At Kwaggafontein, a settlement 19 miles away, some 2,500 blacks turned out for the peaceful funeral of another person. All three were shot by police, priests and relatives said.

Church sources in the homeland, 60 miles north of Pretoria, said the three were among at least 30 people killed in the past three weeks, mainly in fighting between militant youths and black vigilante supporters of the white- led government’s independence plan.

A priest said half the dead were beaten or shot by the vigilantes, mostly storeowners, and their supporters known as ″Mbokhoto.″

A foreign missionary working in the homeland who requested anonymity said about a quarter of the recent dead were shot by police or troops. The remainder were ″Mbokhoto″ members burned or hacked to death by anti- independence youths.

Brig. Chris van Niekerk, police chief of the 1,000-square mile homeland, was not available to comment on the reported toll, aides said, and he did not return telephone calls.

″This black-on-black violence is stifling what should be our real purpose, the struggle for liberation,″ said Vusi Mathumba, 20, an unofficial leader of the anti-independence youths.

The trouble in KwaNdebele compares with violence at the Crossroads squatter camp outside Cape Town which left at least 33 people dead and some 30,000 homeless in May. Government opponents charge that security forces support the Crossroads vigilantes.

In KwaNdebele, youths and churchmen say homeland Chief Minister Simon Skosane, a former truck driver, and his interior minister, Piet Ntuli, are linked with the violence carried out by the ″Mbokhoto,″ a cultural movement founded by Skosane.

But the missionary priest said white police and soldiers in the homeland have arrested and disarmed ″Mbokhoto″ members and appeared to be trying to crack down on violence by Skosane supporters as well as by the anti- independence youths.

KwaNdebele’s clusters of mud, brick and tin houses set amid bush and scrubland are dotted with burned out shells of stores owned by ″Mbokhoto″ members and gutted by youths since mid-May.

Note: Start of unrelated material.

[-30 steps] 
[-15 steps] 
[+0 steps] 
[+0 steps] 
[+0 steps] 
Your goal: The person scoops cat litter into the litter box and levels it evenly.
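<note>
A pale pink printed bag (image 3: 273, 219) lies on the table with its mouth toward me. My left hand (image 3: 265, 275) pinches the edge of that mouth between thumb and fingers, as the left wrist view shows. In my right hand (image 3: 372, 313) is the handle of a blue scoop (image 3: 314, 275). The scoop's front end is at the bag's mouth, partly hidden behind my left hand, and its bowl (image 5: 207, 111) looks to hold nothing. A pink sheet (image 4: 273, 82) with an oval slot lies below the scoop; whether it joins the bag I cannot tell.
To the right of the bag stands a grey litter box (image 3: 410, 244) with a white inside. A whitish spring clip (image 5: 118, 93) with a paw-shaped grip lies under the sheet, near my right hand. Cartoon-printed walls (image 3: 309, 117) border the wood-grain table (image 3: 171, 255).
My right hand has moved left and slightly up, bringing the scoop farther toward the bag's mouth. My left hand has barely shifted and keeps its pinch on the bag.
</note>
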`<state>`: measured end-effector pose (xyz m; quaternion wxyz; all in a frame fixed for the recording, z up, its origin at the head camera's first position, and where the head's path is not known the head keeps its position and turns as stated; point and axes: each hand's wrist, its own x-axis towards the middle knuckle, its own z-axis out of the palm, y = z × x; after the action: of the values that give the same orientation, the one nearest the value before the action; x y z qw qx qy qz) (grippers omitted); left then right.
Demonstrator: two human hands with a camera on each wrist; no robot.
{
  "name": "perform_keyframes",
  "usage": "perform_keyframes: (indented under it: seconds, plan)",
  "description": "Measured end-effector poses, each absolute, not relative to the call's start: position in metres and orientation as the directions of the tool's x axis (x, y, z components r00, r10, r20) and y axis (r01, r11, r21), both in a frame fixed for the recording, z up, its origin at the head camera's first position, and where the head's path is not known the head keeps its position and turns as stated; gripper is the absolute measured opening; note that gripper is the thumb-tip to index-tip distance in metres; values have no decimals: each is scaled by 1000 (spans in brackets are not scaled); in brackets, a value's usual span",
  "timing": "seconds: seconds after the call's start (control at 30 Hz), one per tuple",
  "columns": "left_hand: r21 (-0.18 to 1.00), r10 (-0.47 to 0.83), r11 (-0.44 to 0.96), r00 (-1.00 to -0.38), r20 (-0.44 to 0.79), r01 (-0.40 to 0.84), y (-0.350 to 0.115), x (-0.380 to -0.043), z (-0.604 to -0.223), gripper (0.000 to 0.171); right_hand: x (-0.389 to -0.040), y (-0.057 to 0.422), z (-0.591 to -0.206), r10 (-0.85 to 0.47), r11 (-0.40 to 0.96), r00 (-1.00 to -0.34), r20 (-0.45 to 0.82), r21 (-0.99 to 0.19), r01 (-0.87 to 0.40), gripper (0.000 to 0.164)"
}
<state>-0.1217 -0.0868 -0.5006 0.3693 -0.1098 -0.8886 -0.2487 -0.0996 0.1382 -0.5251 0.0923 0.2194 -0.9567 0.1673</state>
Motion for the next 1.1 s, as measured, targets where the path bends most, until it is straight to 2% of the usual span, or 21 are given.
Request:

KwaNdebele’s troubles are both a spinoff of local disputes and the national system of racial separation, apartheid. There is disagreement about whether the independence plans for homelands will benefit the blacks.

Skosane revived the dormant ″Mbokhoto″ last Jan. 1 when people in the adjacent, but tribally different, Moutse area began a strong opposition to incorporation into an independent KwaNdebele. The people of Moutse number 120,000, compared with 400,000 Ndebeles in the homeland.

The revived ″Mbokhoto″ then turned on Ndebele youths, clamping down on political gatherings after Skosane and the South African government set Dec. 11, 1986 as independence day, Mathumba said.

KwaNdebele has no natural resources. Its economy is based on South African government handouts and the earnings by blacks who commute up to 60 miles each way to jobs in white areas.

It is destined to become the fifth of South Africa’s 10 tribal homelands to accept an independence no other country recognizes.

Together, the ragged homelands comprise 13 percent of South Africa. Under the original design of apartheid they were supposed to be the only places that South Africa’s majority of 24 million blacks could vote or have permanent rights of residence.